Something serious had happened.

They passed into the foyer of the Grand Staircase. The statue of a nude reclining on her tummy at the foot of the stairs stood as it always had, seductive and mysterious. It was rumoured the subject had been the mistress of one of the former lords of Haver.

As Steven climbed the stairs he ran through a list of the people he hadn’t seen: Cameron Steed, Warren Dalton, Penny’s sister Melanie and Charlene Dalton. Where were they all? It was too early for them to be working on the farm, surely?

He entered the ballroom. Like the Great Hall, it was immense, with panelled walls and a patterned ceiling. A great, carved marble fireplace stretching from floor to ceiling dominated one end of the room.

Jasper lounged on a richly embroidered settee, one of the priceless seventeenth-century pieces of English furniture for which Haver was famous. He had his hands cupped behind his head, his elbows sticking out, and his feet on a footstool. There was arrogance in his posture and on his face.

There was also arrogance in his voice. ‘So you’re back,’ he said to Steven, as Damian settled down on a chair beside him. Steven noticed that Damian did not ship his pistol in its holster, but held it on his lap.

Virginia was sitting on the settee alongside Jasper. Steven nodded at her and smiled. Her face remained expressionless. Steven noticed Damian watching her carefully.

‘Mind if I sit down?’ he asked as he sauntered towards a chair beside the window.

‘Yes I do mind,’ Jasper snarled.

‘You don’t sit in the presence of the Chatfields unless you’re told to,’ Damian added.

Jasper shot his brother a glance. He didn’t need any help from Damian to establish his authority.

Steven returned to stand in front of them.

‘Address us properly. Have you got that?’ Jasper said.

‘Yes … Sir Jasper.’

‘Yes
Your Lordship
,’ Jasper corrected him.

‘Then I take it your father’s dead? I’m sorry to hear that,’ he lied. ‘What happened?’

Jasper lost his temper. He jumped to his feet and pointed his finger straight at Steven. ‘From now on, speak when you’re spoken to, and just answer my questions. Do you understand?’

Steven glanced at Damian, who had taken his pistol from his lap. Virginia’s face remained expressionless. ‘Yes Sir … Your Lordship.’

Jasper sat back down on the sofa, and resumed his arrogant posture. ‘Where’s the rest of your party?’

‘Locked in Cromwell’s Tower.’

Jasper half rose from his seat then slumped back down again. ‘Stop being a smartarse. Where’s your father?’

‘In New Zealand.’

‘Don’t expect me to believe that,’ Jasper bellowed. ‘Next you’ll be trying to kid me that Adam and Robert Dalton and Fergus Steed and Jessica are there with him too.’

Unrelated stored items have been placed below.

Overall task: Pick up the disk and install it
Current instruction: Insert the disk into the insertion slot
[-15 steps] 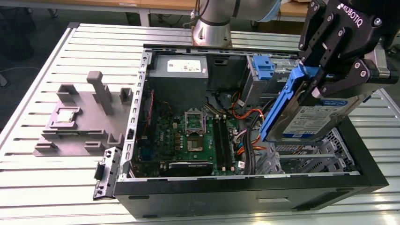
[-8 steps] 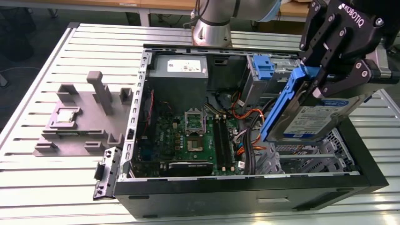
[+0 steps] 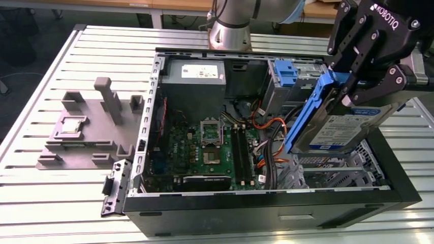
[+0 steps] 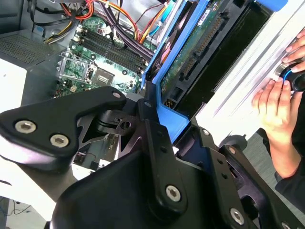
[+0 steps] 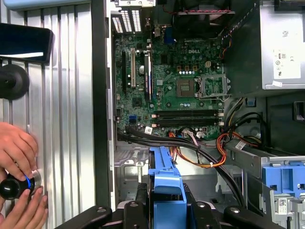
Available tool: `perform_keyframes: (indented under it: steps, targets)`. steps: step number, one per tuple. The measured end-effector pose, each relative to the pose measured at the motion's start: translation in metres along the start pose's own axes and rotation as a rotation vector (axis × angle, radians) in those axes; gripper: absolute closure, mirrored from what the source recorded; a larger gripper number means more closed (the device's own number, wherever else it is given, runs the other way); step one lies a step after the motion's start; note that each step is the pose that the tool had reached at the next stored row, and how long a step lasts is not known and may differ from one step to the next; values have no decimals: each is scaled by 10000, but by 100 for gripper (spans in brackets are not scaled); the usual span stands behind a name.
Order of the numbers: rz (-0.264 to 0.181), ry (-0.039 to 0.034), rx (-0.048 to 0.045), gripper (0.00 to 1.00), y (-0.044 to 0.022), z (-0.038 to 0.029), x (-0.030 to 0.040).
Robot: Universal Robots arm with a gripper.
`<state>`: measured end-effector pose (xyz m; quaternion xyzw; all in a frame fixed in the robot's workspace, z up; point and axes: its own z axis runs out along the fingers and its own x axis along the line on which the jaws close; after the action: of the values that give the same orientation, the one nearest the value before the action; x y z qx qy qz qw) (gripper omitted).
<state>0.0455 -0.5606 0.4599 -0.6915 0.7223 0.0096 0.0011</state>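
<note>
The disk (image 3: 337,131), a silver-grey drive with a white-and-blue label in a blue plastic carrier, hangs tilted on edge over the right part of the open computer case (image 3: 271,206). My black gripper (image 3: 366,94) is shut on its upper end, clamping the carrier. Below it lies the metal drive cage (image 3: 332,170). In the second wrist view the disk's green circuit board (image 4: 198,50) and the blue carrier (image 4: 167,116) run between my fingers (image 4: 153,129). The first wrist view looks down along the carrier's blue edge (image 5: 164,183) toward the cage.
The motherboard (image 3: 210,147) and orange and black cables (image 3: 268,129) fill the case floor. A bare blue bracket (image 3: 285,73) sits at the case's back. A grey fixture (image 3: 88,129) stands on the slatted table at the exterior view's left. A person's hands (image 5: 16,157) rest on a knob beside the case.
</note>
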Motion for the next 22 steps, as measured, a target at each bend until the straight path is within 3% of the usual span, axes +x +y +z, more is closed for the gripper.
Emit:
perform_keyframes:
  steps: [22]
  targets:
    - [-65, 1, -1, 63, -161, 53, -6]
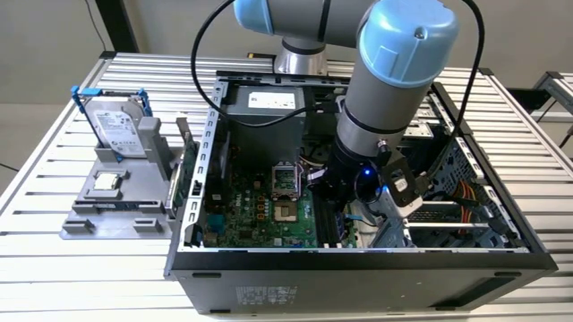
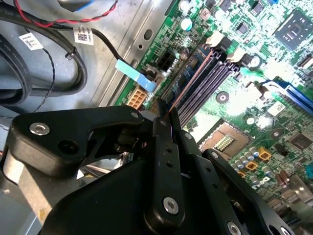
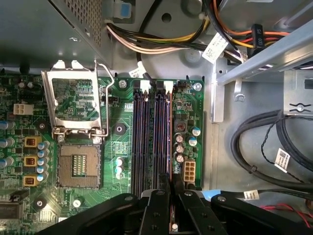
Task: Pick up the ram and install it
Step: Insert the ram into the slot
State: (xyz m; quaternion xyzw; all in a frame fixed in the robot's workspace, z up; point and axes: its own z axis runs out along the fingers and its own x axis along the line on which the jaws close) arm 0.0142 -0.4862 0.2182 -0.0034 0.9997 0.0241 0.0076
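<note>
Pincer (image 3: 172, 196) grips the ram (image 3: 170, 142) edge-on (thin strip btwn its fingers), set over 1 memory slot (image 3: 159, 137) on the green motherboard (image 3: 117, 132) inside the PC case (image 1: 358, 265).

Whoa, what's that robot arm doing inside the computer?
The arm has reached into an open computer case on a metal table. Its gripper holds the ram, a thin memory stick seen edge-on, right at the outermost of the long slots on the green motherboard. The processor socket beside the slots stands open and empty. A hard drive waits in a grey holder outside the case.
</note>
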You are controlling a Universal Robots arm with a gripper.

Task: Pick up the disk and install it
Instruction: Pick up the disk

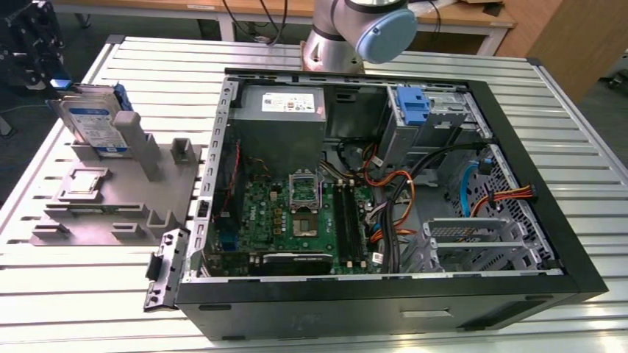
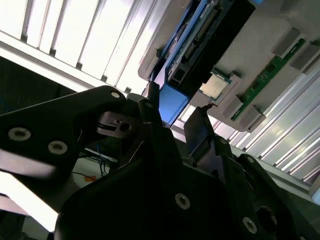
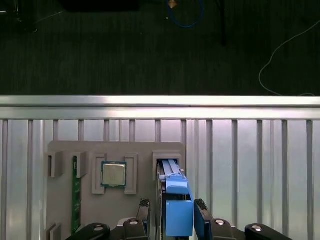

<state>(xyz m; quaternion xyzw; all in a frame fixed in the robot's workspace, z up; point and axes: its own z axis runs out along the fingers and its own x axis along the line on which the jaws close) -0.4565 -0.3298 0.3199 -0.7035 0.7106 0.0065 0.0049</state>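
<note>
Early going: the disk [image 1: 93,121] stands upright in its slot on the grey moulded holder [image 1: 118,198], at the exterior view's left, well apart from the open computer case [image 1: 549,220]. Nothing is installed yet. My gripper [image 3: 172,204] straddles its glossy blue plastic carrier edge, black fingers [image 3: 201,207] spread, not clamped. The drive body is flat and silver with a white-and-blue label, and the ribbed aluminium table [image 1: 294,51] lies underneath.

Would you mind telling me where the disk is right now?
The disk stands upright in the grey fixture on the exterior view's left, beside the open computer case; in the first wrist view the open gripper straddles its blue frame.
</note>
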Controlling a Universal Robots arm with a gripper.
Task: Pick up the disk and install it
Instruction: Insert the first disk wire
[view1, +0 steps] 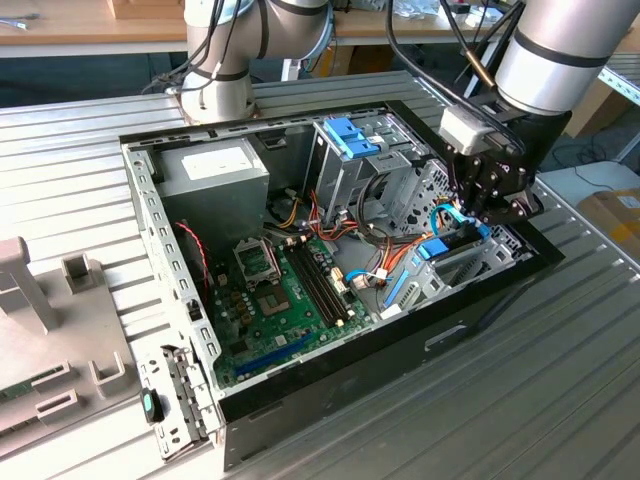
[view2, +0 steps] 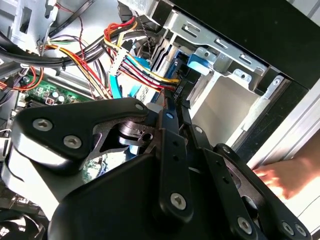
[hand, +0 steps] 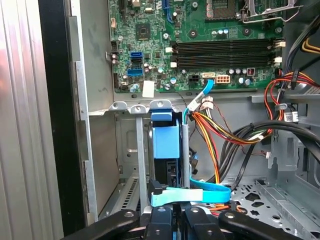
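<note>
The disk stands on edge in a metal bay at the exterior view's right end of the open computer case. Its light-blue rail frame shows between the bay walls in both wrist views. My gripper hangs directly over that bay. Its black fingers lie close together, shut, at the disk's outer edge. I cannot tell whether the tips touch the disk. Most of the disk's body is hidden inside the bay.
A flat blue cable and a bundle of coloured wires run right beside the fingers. The motherboard, power-supply box and blue-tabbed upright drive cage fill the case. A grey fixture lies outside it.
</note>
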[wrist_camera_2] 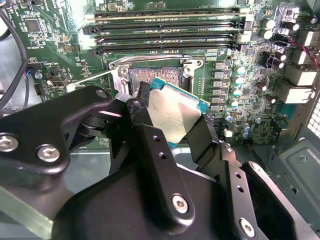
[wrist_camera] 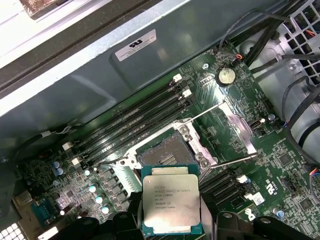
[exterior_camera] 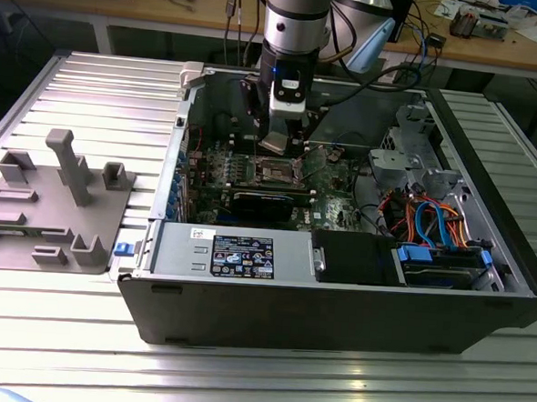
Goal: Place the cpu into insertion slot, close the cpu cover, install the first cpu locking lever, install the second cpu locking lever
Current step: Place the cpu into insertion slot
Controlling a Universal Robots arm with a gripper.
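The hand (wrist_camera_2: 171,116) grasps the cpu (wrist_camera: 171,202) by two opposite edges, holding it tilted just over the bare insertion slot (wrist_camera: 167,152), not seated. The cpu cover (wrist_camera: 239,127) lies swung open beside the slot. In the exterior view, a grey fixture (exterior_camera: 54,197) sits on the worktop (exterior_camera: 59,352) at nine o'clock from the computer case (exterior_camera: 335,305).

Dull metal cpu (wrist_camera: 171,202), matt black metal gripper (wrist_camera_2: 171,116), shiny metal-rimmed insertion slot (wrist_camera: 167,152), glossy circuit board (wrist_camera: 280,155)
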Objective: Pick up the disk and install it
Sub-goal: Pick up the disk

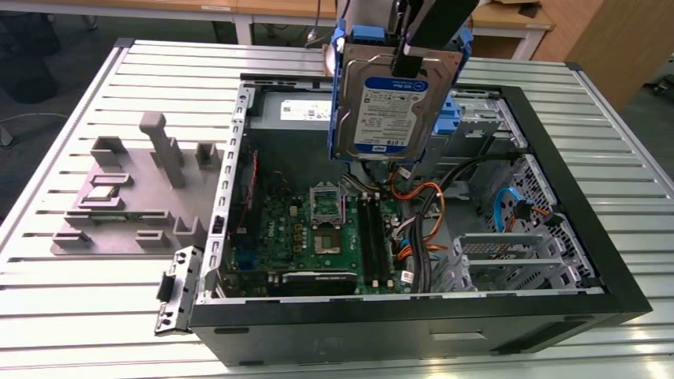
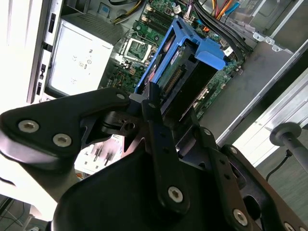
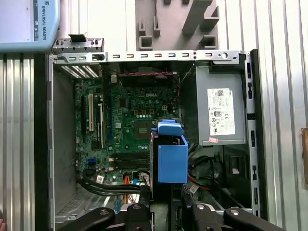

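Note:
The disk (image 1: 387, 103), a silver drive with a blue-and-white label in a blue plastic frame, hangs upright above the open computer case (image 1: 589, 260). My gripper (image 1: 413, 55) is shut on its top edge. It hovers over the middle of the case, above the motherboard (image 1: 316, 237) and the cables beside it. In both wrist views the disk (image 2: 185, 72) (image 3: 172, 161) is seen end-on below the gripper (image 2: 173, 103), its blue frame pointing down into the case. The black fingers (image 2: 153, 103) clamp the frame from both sides.
A grey power supply box (image 3: 216, 110) with a white sticker fills one corner of the case. A metal drive cage (image 1: 506, 253) and orange and blue cables (image 1: 421, 213) lie at the exterior view's right. A grey fixture block (image 1: 126, 197) stands on the slatted table (image 1: 63, 316).

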`<state>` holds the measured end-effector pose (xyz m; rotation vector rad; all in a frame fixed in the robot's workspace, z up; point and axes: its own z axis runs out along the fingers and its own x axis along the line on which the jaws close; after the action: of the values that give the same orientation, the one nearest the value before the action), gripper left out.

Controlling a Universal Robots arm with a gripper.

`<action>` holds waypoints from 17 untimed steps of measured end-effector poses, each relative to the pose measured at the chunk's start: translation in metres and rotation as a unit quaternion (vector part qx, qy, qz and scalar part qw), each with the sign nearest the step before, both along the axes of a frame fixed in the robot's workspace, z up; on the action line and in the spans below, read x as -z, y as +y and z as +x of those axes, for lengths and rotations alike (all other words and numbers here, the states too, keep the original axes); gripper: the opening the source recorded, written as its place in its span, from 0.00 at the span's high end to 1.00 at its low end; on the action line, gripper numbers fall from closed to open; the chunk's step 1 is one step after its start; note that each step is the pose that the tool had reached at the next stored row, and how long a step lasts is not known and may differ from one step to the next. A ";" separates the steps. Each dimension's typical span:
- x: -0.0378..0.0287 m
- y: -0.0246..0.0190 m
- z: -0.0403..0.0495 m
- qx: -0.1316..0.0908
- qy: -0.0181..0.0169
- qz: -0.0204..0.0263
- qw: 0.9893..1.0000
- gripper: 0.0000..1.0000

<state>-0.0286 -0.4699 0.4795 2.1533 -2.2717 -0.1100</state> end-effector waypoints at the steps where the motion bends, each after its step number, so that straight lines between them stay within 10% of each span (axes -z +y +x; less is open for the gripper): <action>1: 0.0000 -0.0002 0.0000 0.000 0.000 0.000 1.000 0.65; 17: 0.0001 -0.0193 0.0005 0.000 0.000 0.000 1.000 0.65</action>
<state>-0.0281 -0.4892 0.4794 2.1533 -2.2717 -0.1101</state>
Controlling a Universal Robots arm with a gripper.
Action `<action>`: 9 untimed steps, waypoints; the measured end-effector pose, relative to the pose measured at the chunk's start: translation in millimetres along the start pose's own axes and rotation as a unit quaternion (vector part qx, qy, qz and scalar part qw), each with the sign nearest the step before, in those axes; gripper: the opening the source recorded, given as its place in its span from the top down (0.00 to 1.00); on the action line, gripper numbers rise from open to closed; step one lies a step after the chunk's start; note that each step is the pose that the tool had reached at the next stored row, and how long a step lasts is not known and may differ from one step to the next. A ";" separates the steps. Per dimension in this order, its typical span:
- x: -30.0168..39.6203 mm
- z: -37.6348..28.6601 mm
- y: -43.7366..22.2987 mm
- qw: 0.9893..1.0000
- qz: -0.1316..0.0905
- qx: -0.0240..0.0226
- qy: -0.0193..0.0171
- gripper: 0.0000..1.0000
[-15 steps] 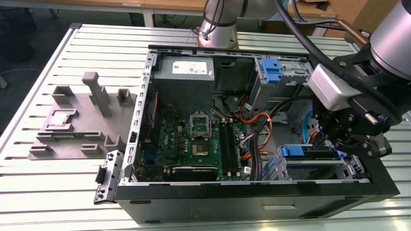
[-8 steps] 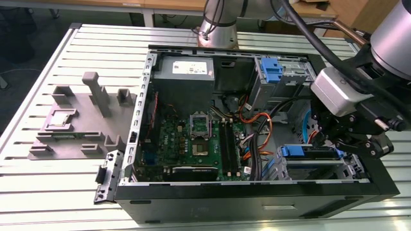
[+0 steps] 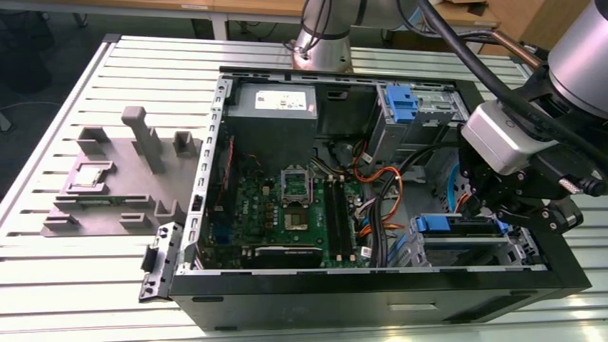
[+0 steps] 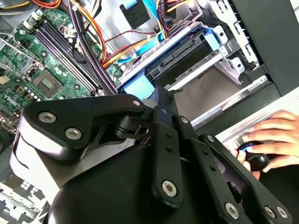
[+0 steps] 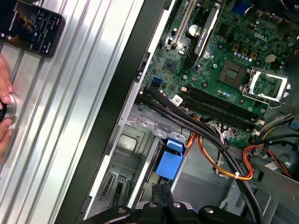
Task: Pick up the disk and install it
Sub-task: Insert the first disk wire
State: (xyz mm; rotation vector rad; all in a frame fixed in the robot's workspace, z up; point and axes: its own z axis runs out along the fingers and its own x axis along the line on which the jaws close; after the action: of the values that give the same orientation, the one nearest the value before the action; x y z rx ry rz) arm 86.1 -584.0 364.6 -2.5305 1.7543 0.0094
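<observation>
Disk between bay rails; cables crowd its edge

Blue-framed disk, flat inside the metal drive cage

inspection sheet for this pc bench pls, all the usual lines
Surface: slatted aluminium table carrying an open black computer case.
Job's things: silver-grey hard disk in a blue plastic carrier, lying in the metal drive bay.
Clutter: grey moulded fixture beside the case; dark phone on the slats.
Claw: black claw close to the carrier's blue tab; contact unclear.
Cables: orange, yellow and black wires run past the bay.
Surroundings: a person's hand on a round knob.
</observation>
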 end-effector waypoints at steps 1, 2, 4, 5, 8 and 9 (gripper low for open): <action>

Steven explained what had happened: how Adam had been killed by a lion in Cape Town and how Robert had been murdered by their relative Corky in Brisbane. He told them how the tsunami had wiped out the Gulf Harbour complex and how Penny had wanted to return to England because she was homesick, but Mark, Fergus and Jessica had stayed there with the other New Zealand Chatfields.

The only thing he omitted from the story was the clinching reason for their return to England. He didn’t mention that Lee was an asymptomatic carrier of typhoid.

‘So you’re asking me to believe you left your father and the others in New Zealand and returned to England just because Penny was homesick?’ Jasper sneered.

Steven shrugged his shoulders. ‘It’s the truth.’

‘And that bitch Allison was homesick too, I suppose. Or did she want to come back to a real man — my father rather than yours?’

Steven didn’t rise to the bait. ‘She was worried about her mother.’

‘She needn’t have bothered,’ Damian sniggered.

‘So Aunt Margaret’s dead, too?’ Stephen asked quietly.